TASK MATERIAL Start Marker

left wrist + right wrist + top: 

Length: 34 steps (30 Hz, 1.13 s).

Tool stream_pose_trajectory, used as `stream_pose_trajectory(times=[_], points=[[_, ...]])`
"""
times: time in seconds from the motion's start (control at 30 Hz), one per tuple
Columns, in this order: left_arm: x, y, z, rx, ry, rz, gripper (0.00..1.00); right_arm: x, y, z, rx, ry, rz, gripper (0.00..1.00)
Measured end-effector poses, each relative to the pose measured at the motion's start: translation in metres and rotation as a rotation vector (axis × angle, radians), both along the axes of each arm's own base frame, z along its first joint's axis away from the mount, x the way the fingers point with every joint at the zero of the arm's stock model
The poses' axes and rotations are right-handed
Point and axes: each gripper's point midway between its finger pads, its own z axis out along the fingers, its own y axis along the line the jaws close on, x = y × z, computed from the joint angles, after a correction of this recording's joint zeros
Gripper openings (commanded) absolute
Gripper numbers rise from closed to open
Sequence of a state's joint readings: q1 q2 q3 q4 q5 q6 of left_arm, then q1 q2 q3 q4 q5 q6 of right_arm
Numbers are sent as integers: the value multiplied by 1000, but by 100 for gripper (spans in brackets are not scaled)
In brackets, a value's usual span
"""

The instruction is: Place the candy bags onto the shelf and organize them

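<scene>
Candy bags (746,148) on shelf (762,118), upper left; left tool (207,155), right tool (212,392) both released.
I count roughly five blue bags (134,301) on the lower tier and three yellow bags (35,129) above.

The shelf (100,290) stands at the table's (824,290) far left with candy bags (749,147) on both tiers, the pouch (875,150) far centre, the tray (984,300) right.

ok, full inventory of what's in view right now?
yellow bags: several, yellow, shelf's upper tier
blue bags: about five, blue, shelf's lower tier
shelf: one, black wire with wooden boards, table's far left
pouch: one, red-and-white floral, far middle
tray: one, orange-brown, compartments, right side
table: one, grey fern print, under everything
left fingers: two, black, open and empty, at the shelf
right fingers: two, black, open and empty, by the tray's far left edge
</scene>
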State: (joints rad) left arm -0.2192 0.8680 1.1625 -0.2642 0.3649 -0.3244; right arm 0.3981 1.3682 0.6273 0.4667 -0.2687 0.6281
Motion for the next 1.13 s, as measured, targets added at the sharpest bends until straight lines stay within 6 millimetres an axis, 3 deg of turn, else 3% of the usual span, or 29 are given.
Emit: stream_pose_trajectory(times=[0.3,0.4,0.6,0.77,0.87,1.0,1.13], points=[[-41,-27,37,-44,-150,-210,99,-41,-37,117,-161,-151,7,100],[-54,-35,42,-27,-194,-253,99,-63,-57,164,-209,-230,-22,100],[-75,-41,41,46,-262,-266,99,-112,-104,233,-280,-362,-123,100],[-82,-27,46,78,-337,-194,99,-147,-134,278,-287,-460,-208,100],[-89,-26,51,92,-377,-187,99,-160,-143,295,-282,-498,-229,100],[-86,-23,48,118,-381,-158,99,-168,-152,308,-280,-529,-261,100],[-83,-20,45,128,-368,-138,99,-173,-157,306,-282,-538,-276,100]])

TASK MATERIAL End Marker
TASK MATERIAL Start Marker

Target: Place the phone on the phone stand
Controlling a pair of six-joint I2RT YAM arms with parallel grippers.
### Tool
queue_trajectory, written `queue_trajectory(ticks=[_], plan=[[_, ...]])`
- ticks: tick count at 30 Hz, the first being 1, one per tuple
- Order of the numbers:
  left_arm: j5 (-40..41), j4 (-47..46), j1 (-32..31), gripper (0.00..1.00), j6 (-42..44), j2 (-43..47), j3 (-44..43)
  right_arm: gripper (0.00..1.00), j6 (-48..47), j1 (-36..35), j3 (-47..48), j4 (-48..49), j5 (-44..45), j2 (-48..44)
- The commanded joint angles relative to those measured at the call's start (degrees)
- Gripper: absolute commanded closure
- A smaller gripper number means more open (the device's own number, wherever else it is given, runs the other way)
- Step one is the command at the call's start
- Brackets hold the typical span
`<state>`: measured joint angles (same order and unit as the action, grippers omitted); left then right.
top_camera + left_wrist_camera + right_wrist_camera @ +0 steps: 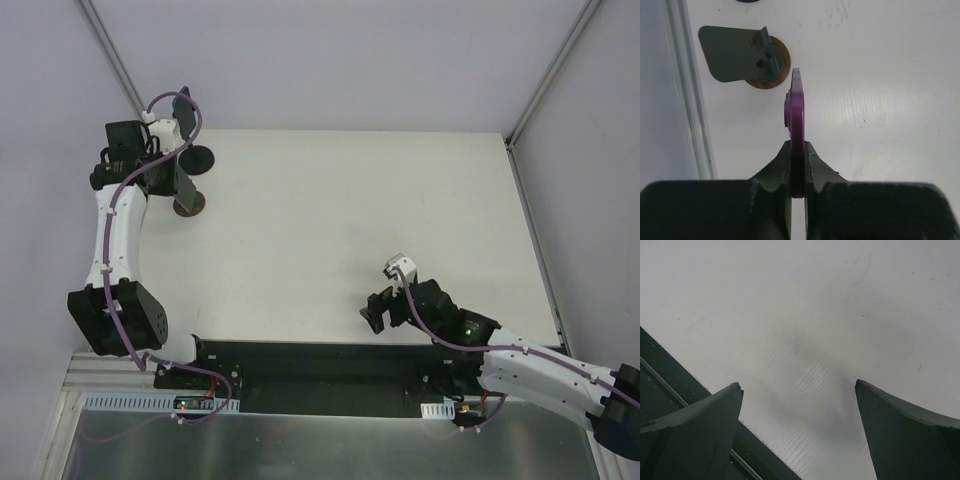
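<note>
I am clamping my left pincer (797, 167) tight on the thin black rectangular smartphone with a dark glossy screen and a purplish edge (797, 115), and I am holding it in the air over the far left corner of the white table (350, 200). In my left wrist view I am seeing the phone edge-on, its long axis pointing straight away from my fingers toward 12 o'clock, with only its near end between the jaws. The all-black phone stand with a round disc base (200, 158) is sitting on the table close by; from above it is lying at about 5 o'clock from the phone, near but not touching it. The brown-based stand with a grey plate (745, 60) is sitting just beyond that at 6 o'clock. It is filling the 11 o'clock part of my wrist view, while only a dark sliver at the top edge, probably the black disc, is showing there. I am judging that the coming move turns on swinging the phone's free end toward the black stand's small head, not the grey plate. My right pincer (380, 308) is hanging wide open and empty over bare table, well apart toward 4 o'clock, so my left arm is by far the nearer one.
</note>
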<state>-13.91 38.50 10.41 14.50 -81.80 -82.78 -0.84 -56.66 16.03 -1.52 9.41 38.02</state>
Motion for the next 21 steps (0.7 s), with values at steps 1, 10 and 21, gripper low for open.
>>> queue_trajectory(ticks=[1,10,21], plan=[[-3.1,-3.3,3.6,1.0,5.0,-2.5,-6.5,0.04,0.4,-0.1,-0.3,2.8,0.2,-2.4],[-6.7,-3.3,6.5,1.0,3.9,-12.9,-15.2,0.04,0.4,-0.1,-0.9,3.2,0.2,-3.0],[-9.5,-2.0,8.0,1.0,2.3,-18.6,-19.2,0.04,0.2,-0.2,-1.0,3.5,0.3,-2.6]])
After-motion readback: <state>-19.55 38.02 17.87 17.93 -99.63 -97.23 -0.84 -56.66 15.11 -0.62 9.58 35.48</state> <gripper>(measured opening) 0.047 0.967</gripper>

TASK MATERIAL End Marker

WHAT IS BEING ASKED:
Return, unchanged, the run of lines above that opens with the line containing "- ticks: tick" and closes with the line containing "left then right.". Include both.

ANSWER SPACE:
- ticks: tick count at 30 Hz, the first being 1, one per tuple
- Order of the numbers:
  left_arm: j5 (-40..41), j4 (-47..46), j1 (-32..31), gripper (0.00..1.00), j6 (-42..44), j2 (-43..47), j3 (-44..43)
  right_arm: gripper (0.00..1.00), j6 (-48..47), j1 (-36..35), j3 (-47..48), j4 (-48..49), j5 (-44..45), j2 (-48..44)
- The commanded joint angles relative to those measured at the call's start (degrees)
- Gripper: absolute commanded closure
- A smaller gripper number means more open (the device's own number, wherever else it is given, runs the other way)
- Step one is the command at the call's start
- Brackets hold the typical span
`<state>`: measured joint angles (same order and unit as the action, grippers omitted); left then right.

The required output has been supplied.